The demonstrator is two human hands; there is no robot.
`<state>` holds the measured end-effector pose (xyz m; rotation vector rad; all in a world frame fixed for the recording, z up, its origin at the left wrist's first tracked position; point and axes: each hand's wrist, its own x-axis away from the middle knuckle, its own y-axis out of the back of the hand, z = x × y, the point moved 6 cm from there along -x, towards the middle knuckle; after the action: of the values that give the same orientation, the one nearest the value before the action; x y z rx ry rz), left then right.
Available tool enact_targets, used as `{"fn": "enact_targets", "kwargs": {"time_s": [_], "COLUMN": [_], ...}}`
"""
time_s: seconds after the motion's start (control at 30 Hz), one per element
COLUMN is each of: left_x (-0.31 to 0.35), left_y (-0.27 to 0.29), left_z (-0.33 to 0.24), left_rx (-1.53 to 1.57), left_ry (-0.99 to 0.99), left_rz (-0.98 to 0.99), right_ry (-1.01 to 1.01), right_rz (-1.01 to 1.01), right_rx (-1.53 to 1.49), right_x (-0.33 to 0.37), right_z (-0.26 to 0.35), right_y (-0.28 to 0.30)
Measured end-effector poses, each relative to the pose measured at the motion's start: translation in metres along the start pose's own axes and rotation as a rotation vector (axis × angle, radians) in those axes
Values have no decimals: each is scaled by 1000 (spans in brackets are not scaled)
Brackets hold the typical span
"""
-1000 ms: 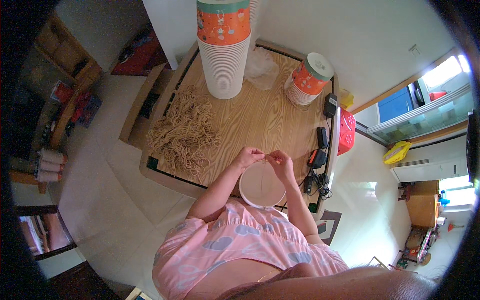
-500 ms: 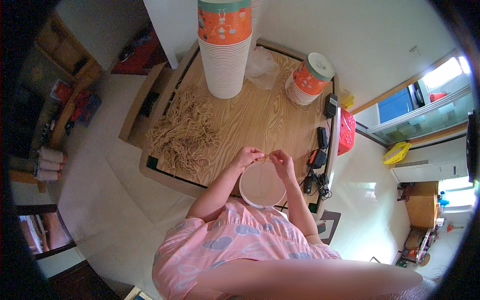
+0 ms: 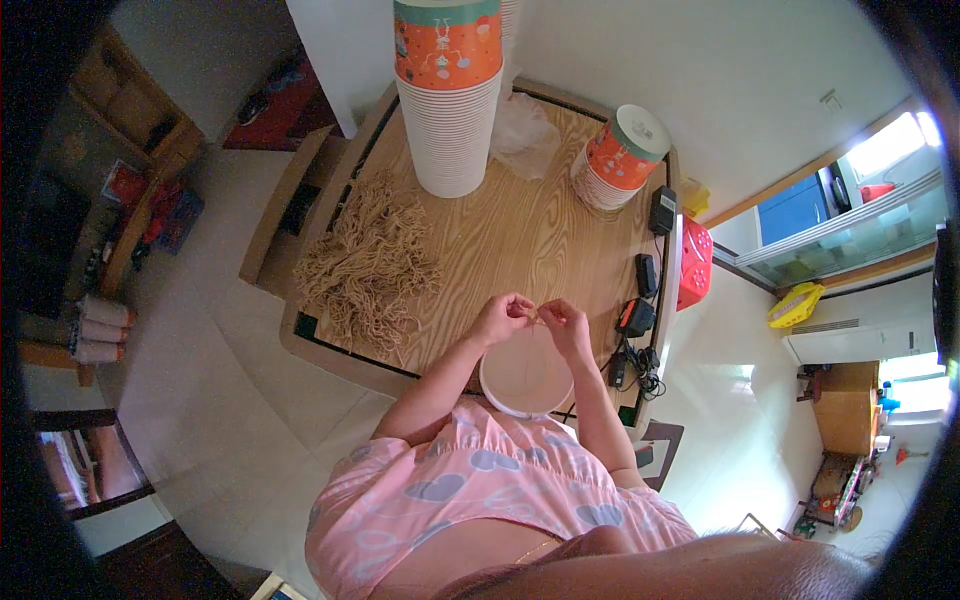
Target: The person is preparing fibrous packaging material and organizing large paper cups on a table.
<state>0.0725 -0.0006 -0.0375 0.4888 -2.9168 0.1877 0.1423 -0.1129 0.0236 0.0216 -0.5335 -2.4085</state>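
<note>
Evidently for fine fingerwork, the left hand (image 3: 508, 316) and right hand (image 3: 565, 325) pinch what seems a tan cord (image 3: 533, 315) (too small to be sure) over the far side of a white bucket (image 3: 526, 380), which sits close to the body, perhaps for steadiness.

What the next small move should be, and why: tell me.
Probably ease the right hand slightly away from the left hand, gently tensioning what looks like a thin tan strand between them. Both hands' fingertips are pinched close together by the far edge of the white-rimmed tub, and the strand is too small to see clearly.
</note>
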Motion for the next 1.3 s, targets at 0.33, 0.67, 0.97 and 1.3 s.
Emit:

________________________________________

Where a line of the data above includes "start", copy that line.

time_s: seconds after the motion's start (control at 30 Hz), one per element
Measured end-effector poses, each relative to the pose measured at the motion's start: translation in metres along the start pose's own axes and rotation as a rotation vector (axis × angle, radians) in those axes

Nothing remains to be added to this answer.